Room, así, sin artículo, es una película compleja, inquietante, desasosegante incluso. Son muchas las cuestiones que nos plantea esta historia de una mujer encerrada durante siete años en una habitación, y sobre todo cómo crece y se desarrolla como ser humano el hijo que nace y crece en ese cautiverio. Una especie de "buen salvaje" que, sin embargo, mira la televisión como realidad imaginada, lee "Alicia en el país de las maravillas" y aprende de su madre las tensiones que implica el mundo de los adultos. Además de una terrible metáfora de lo que desde el feminismo se ha denominado "contrato sexual", mediante el cual los hombres se apropian del amor y de los trabajos de reproducción y de cuidado de las mujeres, el cual ha servido durante siglos y sirve todavía hoy para expulsar a las mujeres del espacio público, la película de Lenny Abrahansom nos interroga sobre la lucha entre naturaleza y cultura, entre lo que tenemos como seres "naturales" y lo que adquirimos mediante la socialización. La segunda parte de esta inquietante obra nos muestra, por ejemplo, cómo los vínculos de sangre no son los que realmente determinan el amor paterno, pues éste se construye más sobre la suma de cuidados y dependencias. Y como la familia es finalmente una construcción que ha de realizarse, para ser auténtica, sobre el día a día de los afectos que generan confianza y empatía.

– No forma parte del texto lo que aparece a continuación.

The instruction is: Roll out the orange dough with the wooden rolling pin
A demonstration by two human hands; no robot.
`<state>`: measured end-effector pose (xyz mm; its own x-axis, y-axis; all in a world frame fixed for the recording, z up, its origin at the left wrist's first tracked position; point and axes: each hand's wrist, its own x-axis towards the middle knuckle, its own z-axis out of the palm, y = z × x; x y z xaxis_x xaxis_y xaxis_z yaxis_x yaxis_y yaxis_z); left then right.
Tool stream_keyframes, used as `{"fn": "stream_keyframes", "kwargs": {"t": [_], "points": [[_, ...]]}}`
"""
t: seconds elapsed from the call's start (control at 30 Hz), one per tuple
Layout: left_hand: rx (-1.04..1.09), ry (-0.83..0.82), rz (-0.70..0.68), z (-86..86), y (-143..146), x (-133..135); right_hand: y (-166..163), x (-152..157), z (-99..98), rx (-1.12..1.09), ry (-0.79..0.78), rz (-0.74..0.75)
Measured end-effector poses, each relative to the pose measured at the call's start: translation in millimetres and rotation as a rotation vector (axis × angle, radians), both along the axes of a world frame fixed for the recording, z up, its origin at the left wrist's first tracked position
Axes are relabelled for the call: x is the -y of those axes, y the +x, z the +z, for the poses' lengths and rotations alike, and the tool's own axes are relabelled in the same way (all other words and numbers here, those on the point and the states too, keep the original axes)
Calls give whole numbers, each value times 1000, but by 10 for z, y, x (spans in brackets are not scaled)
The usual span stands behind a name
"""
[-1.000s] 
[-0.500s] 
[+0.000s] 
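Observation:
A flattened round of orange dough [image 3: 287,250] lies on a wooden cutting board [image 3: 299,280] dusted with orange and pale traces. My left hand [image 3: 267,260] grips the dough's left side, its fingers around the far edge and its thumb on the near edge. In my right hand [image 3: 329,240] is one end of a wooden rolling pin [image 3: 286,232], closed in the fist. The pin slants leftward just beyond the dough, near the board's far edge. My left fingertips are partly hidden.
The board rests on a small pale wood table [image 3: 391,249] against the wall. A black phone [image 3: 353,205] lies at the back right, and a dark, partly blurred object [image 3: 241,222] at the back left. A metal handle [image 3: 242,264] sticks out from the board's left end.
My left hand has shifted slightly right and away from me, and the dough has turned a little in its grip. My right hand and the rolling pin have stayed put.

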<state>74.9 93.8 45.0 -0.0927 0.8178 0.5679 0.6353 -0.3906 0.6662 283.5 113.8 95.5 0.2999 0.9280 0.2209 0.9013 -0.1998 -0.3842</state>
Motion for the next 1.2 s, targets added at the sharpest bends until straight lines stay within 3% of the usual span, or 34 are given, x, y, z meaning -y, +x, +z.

La prodigiosa interpretación de Brie Larson, que espero que reciba el Oscar esta noche aunque eso suponga arrebatárselo a la gran Cate Blanchett, consigue transmitirnos la enorme fuerza constructora que supone el amor materno, el empoderamiento que late en la rebeldía y, finalmente, la vulnerabilidad que se arrastra desde la sumisión. Esa mujer encerrada podrían ser a la vez tantas mujeres que viven encerradas en habitaciones con apenas un tragaluz. Y de las que solo un macho tiene la clave que abre la puerta. A su lado, Jacob Tremblay se convierte en el gran protagonista, con una interpretación llena de matices, de miradas que interpelan, de silencios y gestos que conmueven. Su Jack, al que conocemos creciendo en la realidad construida del mundo que cabe en una habitación, nos enseña cómo finalmente somos lo que la cultura, pero también las emociones, hacen que seamos. Para Jack el mundo sin puertas, el de los árboles y el del cielo abierto, es el imaginado. Y el que le muestra la televisión uno paralelo que no sabemos bien si es real, repetición del real o alternativo. El suyo, el que durante cinco años da sentido a su existencia, se reduce a pocos metros cuadrados. La gran duda es si en ese espacio también vive el ansia de romper el tragaluz y salir afuera. La madre, que sí que ha vivido en el mundo de los árboles, acaba queriendo escapar. Lo que no nos queda claro es por qué durante tantos años permaneció en la habitación, sin capacidad de resistencia. Quizás porque la sumisión provoca parálisis y el amor/posesión justifica cualquier negación de la libertad propia.

Puede que todos seamos como Jack. Como ese niño de pelo largo que durante un tiempo no sabe bien quién es ni a qué mundo pertenece. Quizás la vida, crecer, no sea otra cosa que ir huyendo de esa habitación de la que conocemos hasta cada mota de polvo y llegar a un espacio mucho más amplio, en el que viven más miedos, más monstruos, pero también más posibilidades de amar y ser amado. La habitación, tal vez, no es sino la metáfora de cómo para crecer hemos de dejar atrás todo tipo de cadenas y abrazar la peligrosa, y gozosa, libertad. Un camino que no podremos recorrer con éxito sin renunciamos a las emociones que nos dan altura ética.